TASK DESCRIPTION
What you hand back must match the listing exactly.

━━━━━━━━

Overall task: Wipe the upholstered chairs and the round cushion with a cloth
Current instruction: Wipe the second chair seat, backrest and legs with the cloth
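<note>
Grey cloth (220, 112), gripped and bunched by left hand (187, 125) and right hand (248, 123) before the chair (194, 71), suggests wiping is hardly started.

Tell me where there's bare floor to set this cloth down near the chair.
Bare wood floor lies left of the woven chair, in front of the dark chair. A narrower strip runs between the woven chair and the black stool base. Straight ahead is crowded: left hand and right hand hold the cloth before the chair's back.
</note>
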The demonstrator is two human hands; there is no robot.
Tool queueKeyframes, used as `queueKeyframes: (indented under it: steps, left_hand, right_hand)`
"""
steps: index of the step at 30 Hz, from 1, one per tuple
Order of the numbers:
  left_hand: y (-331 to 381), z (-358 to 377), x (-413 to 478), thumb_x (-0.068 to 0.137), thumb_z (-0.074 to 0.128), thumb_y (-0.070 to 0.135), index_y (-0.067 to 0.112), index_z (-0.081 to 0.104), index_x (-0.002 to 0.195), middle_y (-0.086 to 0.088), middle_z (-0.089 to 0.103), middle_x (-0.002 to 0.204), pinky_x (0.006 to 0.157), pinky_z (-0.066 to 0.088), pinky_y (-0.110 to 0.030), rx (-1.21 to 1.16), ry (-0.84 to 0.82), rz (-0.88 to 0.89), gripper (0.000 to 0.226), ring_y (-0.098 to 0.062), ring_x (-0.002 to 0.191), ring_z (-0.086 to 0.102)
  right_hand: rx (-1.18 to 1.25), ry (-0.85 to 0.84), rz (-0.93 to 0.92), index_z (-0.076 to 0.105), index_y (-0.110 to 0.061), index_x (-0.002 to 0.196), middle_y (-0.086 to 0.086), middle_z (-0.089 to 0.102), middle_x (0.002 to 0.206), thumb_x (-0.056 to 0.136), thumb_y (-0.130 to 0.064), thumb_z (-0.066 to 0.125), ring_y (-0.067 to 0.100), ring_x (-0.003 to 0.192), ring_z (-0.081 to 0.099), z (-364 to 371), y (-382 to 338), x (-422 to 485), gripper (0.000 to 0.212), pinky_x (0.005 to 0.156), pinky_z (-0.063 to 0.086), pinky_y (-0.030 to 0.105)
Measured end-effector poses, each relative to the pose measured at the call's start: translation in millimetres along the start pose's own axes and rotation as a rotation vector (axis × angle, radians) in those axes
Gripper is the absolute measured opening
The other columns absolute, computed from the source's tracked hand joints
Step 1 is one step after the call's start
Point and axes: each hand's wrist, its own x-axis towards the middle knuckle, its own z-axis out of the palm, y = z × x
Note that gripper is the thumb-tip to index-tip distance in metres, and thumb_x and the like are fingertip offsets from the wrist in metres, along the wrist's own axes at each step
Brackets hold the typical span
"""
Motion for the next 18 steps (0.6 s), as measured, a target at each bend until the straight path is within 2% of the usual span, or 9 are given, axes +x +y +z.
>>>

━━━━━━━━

RESULT FOR THIS EXERCISE
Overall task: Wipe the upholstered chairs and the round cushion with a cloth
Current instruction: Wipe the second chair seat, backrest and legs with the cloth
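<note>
Grey cloth (220, 112), gripped and bunched by left hand (187, 125) and right hand (248, 123) before the chair (194, 71), suggests wiping is hardly started.

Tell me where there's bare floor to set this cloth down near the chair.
Bare wood floor lies left of the woven chair, in front of the dark chair. A narrower strip runs between the woven chair and the black stool base. Straight ahead is crowded: left hand and right hand hold the cloth before the chair's back.
</note>
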The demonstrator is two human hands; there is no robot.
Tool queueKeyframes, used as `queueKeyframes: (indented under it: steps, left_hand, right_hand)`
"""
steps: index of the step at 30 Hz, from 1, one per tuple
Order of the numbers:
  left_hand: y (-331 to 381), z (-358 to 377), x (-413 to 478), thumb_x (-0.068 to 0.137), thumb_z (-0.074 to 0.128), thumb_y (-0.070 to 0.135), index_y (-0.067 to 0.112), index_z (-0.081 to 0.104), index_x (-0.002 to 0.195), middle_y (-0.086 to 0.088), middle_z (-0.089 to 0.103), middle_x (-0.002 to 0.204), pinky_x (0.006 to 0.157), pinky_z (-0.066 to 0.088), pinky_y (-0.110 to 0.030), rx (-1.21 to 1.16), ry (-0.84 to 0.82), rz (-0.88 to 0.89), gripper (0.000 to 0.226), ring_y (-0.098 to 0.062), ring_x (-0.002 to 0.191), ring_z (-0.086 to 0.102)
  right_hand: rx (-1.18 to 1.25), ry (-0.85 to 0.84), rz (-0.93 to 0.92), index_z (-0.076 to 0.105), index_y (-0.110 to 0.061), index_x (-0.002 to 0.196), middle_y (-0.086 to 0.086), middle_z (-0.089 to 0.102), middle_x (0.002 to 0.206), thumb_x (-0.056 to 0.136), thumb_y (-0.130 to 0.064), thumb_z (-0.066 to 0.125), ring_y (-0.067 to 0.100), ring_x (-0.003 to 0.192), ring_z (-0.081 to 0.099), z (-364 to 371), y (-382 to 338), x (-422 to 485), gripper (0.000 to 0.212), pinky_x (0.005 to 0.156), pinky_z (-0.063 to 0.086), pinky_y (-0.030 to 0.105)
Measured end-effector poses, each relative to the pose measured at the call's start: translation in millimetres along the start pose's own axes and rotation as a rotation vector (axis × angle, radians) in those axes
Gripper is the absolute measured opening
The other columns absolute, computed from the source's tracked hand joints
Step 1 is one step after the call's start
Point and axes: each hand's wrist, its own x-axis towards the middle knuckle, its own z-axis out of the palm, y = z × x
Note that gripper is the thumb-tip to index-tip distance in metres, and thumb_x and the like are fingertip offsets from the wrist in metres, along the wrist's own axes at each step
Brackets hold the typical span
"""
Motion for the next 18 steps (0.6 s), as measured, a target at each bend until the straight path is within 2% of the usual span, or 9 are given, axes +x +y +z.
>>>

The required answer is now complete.